You can overcome an urge to use heroin or other drugs. It is essential to understand what and where cravings come from.

When you first decide not to use you might find it hard to focus.

Sometimes a craving to use might be so massive it feels like you are teetering on the edge of an active volcano. You don’t care if the world were to be invaded by aliens, turned into a zombie apocalypse, or if everyone disappeared, as long as you can find a moment of relief from the urge to use. It is overpowering.

Sometimes the feeling is different. It quickly passes like any simple thought.

 

An example of a craving and urge passing like a simple thought

 

When I was strung out on heroin homeless, alone, hungry, and cold, I didn’t eat too often. I would go days without food. I forgot to eat because I was never hungry. When I did eat, it didn’t take much food before I had an uncomfortable feeling of being too full.

Whether I had just eaten or hadn’t eaten in days, I couldn’t walk by a pizza shop without the aroma of pizza cooking triggering a craving for pizza. It wasn’t a trigger to eat for the sake of eating; it was for pizza. I was a pizza junky, too.

The smells of pizza dough rising, the sauce simmering, the cheese melting filling my head created a craving to eat. A slight feeling of emptiness in my stomach signaled to me how good a piece of pizza would taste. It reinforced my hunger.  I was craving for pizza.

Priority trumps craving

By the time I passed several storefronts, the feeling had passed. I would walk by and carry on with whatever I was doing. Most often going to make money for heroin, cop heroin, or find a place to fix up a shot. The craving for pizza came and went.
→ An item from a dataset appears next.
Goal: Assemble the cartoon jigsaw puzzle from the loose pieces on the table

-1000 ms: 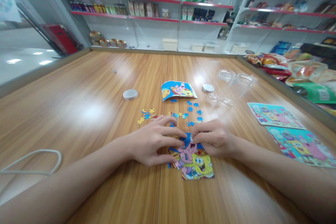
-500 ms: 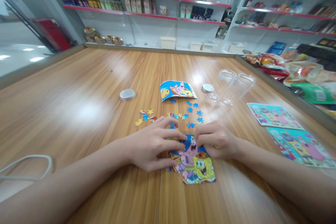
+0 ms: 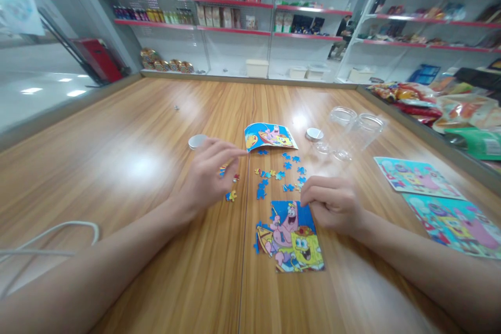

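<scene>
A partly assembled cartoon jigsaw puzzle (image 3: 299,240) lies flat on the wooden table, its left side ragged. At its upper right corner is my right hand (image 3: 332,203), fingers curled together; anything in them is hidden. My left hand (image 3: 211,175) hovers left of the puzzle, fingers stretched out and thumb apart, holding nothing visible. The index fingertip points at the lower left corner of a curved picture card (image 3: 272,136). Beneath and beside this hand are a few loose yellow and blue pieces (image 3: 231,196), partly covered. More loose blue pieces (image 3: 262,189) are scattered between the card and the puzzle.
A silver lid (image 3: 197,141) is partly behind my left hand; another lid (image 3: 314,134) lies near clear plastic jars (image 3: 360,130). Two cartoon sheets (image 3: 418,175) lie at the right. A white cable (image 3: 58,227) loops at the left. Snack packs (image 3: 465,109) border the table's right edge.
My left hand has lifted off the puzzle and moved up and left over the loose pieces, uncovering the puzzle's left side. My right hand stays by the upper right corner. The view has shifted slightly.
</scene>
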`<control>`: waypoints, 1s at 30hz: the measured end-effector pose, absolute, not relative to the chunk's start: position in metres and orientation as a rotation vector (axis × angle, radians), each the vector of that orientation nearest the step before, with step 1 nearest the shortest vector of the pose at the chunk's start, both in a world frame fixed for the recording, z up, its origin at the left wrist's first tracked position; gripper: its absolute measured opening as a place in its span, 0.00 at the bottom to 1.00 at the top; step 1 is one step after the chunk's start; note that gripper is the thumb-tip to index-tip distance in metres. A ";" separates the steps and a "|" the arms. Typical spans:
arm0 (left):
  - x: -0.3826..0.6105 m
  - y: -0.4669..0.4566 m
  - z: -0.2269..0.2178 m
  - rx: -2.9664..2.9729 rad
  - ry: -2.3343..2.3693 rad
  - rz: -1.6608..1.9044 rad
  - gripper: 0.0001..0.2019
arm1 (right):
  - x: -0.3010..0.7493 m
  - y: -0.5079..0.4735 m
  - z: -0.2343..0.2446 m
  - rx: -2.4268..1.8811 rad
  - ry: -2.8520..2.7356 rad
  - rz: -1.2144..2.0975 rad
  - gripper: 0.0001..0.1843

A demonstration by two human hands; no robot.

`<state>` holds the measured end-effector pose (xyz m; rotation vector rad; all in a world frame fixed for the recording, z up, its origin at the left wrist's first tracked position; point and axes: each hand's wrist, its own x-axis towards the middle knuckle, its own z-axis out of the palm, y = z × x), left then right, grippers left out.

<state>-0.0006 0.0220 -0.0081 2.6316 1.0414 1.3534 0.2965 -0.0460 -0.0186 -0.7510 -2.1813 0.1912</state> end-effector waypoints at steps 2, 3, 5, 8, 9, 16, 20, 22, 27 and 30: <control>-0.014 0.040 -0.014 2.382 1.421 1.461 0.11 | 0.298 -0.044 -0.018 -0.770 -2.133 0.157 0.15; -0.020 0.049 -0.017 2.259 1.549 1.464 0.12 | 0.298 -0.043 -0.018 -0.776 -2.126 0.153 0.15; -0.031 0.064 -0.026 2.061 1.713 1.385 0.12 | 0.299 -0.041 -0.019 -0.775 -2.153 0.174 0.15; -0.040 0.076 -0.037 1.962 1.791 1.161 0.13 | 0.299 -0.039 -0.022 -0.730 -2.247 0.243 0.15; -0.040 0.077 -0.040 1.972 1.782 1.110 0.13 | 0.298 -0.039 -0.023 -0.712 -2.267 0.260 0.15; -0.016 0.055 -0.033 2.334 1.425 1.161 0.09 | 0.293 -0.037 -0.025 -0.807 -2.222 0.246 0.15; -0.001 0.037 -0.024 2.659 1.005 1.168 0.09 | 0.294 -0.034 -0.025 -1.075 -2.157 0.147 0.13; 0.004 0.028 -0.021 2.766 0.765 1.008 0.10 | 0.294 -0.031 -0.026 -1.168 -2.147 0.082 0.13; 0.010 0.017 -0.022 2.909 0.489 0.639 0.16 | 0.291 -0.027 -0.029 -1.348 -2.176 -0.020 0.22; 0.010 0.018 -0.025 2.903 0.519 0.629 0.16 | 0.289 -0.027 -0.031 -1.419 -2.249 0.007 0.24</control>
It was no big deal.

With practice, understanding, and determination, you will reach a point in your recovery when your cravings and urges to use, lose the power of you emotionally, psychologically, and physically.

 

Why are cravings and urges to use heroin so powerful?

There are two types of cravings and urges triggering you to want to use heroin

 

•  Overt: when you know that you are experiencing a craving.

•  Covert: is when the craving happens on the sly; the addict doesn’t even know that they want alcohol or other drugs.  For example; you have been in a meeting for the last 6 hours straight.

You have not had a cigarette in 6 hours, and you become irritable, edgy, judgmental, obnoxious, and critical of the people you are with, and everything seems to be a little off.

Once you are in your car you reach for your cigarettes. You grab one, light it up, and a take that first drag.

INHALE…EXHALE… a calm feeling washes over you. (Really?) and you instantly feel a calm feeling was over you. .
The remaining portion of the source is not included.